Breaking this cycle requires both partners to understand what lies beneath: the pursuer needs attachment security; the withdrawer needs to feel they can address conflict without being emotionally destroyed.
1. Recognize the pattern without blame. "I notice that when we argue, one of us shuts down and the other pushes harder. Do you see that too?" This shared observation is more powerful than any accusation.
2. Establish a pause protocol. Agree on a signal (a word, a gesture) that means "I need to stop, but I will come back." LetsShine.app offers emotional regulation exercises that can be used during these pauses to process what is happening before resuming dialogue.
3. Communicate the emotion beneath the emotion. Brene Brown distinguishes between "hard" emotions (anger, sarcasm) and "soft" emotions (fear, sadness, loneliness). Silence is usually a hard emotion concealing a soft one. "I go quiet because I am afraid that if I speak, everything will get worse" is more vulnerable — and more useful — than silence itself.
4. Do not pursue the one who withdraws. If your partner needs space, giving it to them (with the commitment to resume) is more effective than insisting. Pursuit intensifies flooding and reinforces the wall.
When silence is not a response to conflict but the habitual state of the relationship — when there is simply nothing left to say — the situation is different. That is not stonewalling; it is disconnection. And as research on relationship endings shows, indifference is more concerning than conflict.
If silence is accompanied by unexpressed jealousy, accumulated resentment, or the feeling that talking serves no purpose, it is time to seek professional help.
Is stonewalling psychological abuse? It depends on the intention and context. Stonewalling as a one-time response to flooding is a physiological reaction, not abuse. But when it is used deliberately, systematically, and as a tool of emotional control, it does constitute a form of psychological violence.

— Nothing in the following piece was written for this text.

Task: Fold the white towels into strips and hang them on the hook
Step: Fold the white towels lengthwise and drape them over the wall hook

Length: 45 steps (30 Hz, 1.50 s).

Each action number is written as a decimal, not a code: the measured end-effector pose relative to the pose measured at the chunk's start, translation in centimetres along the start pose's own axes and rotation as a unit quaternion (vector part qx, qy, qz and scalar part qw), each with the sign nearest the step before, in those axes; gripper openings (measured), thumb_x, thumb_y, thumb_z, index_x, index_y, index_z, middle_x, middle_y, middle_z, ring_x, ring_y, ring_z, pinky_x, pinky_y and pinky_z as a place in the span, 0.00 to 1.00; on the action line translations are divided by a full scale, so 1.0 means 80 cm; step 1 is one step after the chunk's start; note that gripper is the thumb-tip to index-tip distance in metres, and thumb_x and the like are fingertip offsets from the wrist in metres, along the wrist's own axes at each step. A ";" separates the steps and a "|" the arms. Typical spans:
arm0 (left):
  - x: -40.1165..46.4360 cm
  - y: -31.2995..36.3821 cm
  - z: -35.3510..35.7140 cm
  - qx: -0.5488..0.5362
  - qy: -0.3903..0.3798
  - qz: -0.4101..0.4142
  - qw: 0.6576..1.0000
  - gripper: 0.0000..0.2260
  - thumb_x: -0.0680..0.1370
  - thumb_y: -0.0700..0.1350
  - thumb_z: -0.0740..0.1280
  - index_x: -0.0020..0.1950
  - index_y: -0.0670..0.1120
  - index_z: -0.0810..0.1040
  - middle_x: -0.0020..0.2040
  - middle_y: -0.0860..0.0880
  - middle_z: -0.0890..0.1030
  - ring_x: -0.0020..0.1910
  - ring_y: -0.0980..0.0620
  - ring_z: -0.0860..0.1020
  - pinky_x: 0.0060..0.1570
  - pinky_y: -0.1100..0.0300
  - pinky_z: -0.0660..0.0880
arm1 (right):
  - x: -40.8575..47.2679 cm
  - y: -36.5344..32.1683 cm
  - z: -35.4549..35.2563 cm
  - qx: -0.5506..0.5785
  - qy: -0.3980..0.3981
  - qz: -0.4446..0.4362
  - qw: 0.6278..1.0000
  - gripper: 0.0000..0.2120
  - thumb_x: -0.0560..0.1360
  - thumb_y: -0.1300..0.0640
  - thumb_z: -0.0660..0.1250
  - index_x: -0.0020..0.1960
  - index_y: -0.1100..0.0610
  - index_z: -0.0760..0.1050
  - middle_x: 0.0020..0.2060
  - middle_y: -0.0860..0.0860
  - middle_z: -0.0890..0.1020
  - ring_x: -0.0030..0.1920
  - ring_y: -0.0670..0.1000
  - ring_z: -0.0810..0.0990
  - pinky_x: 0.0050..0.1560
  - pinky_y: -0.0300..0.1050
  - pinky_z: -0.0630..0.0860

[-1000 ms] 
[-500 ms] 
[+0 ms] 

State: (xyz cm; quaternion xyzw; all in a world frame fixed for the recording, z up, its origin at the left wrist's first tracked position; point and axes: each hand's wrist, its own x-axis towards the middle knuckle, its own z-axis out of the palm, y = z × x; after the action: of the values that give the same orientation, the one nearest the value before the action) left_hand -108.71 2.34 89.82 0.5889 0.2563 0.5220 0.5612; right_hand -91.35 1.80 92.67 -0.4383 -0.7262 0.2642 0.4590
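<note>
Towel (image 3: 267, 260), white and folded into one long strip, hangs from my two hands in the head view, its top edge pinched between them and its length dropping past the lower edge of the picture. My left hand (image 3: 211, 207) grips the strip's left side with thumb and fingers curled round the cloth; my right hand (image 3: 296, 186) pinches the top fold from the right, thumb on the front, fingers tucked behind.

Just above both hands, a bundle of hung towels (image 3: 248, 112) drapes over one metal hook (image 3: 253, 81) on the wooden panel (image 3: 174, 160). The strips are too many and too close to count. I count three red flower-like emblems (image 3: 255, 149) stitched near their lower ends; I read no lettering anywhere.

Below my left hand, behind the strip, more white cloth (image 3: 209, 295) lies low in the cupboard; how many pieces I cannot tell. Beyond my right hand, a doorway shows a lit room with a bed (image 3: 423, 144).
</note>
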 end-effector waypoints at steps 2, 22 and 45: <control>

The difference is whether it is a protection mechanism or a weapon of power.
How can I stop stonewalling? The first step is recognizing the signs of flooding: accelerated heart rate, muscle tension, the sensation of "wanting to disappear." When you detect them, announce that you need a pause and commit to returning. Practicing emotional regulation techniques outside moments of conflict prepares you to manage it better when it arrives.
What do I do if my partner gives me the silent treatment for days? It is a painful and harmful situation. You can say, calmly: "I understand you need space, but I need to know we are going to talk about this. Prolonged silence hurts me." If the pattern repeats, seeking professional mediation is advisable.
Is there a difference between needing space and stonewalling? Yes, and it is fundamental. Needing space is an active request with a commitment to return. Stonewalling is passive disconnection with no visible exit. The key is communication: "I need 30 minutes" is space; disappearing emotionally without explanation is stonewalling.
Can therapy help with the silence pattern? Yes. Sue Johnson's EFT is specifically designed to address the pursuer-withdrawer cycle. Data shows that between 70% and 75% of couples who complete EFT move from distress to relationship satisfaction. You can also start identifying your patterns with guided AI tools before taking the step to formal therapy.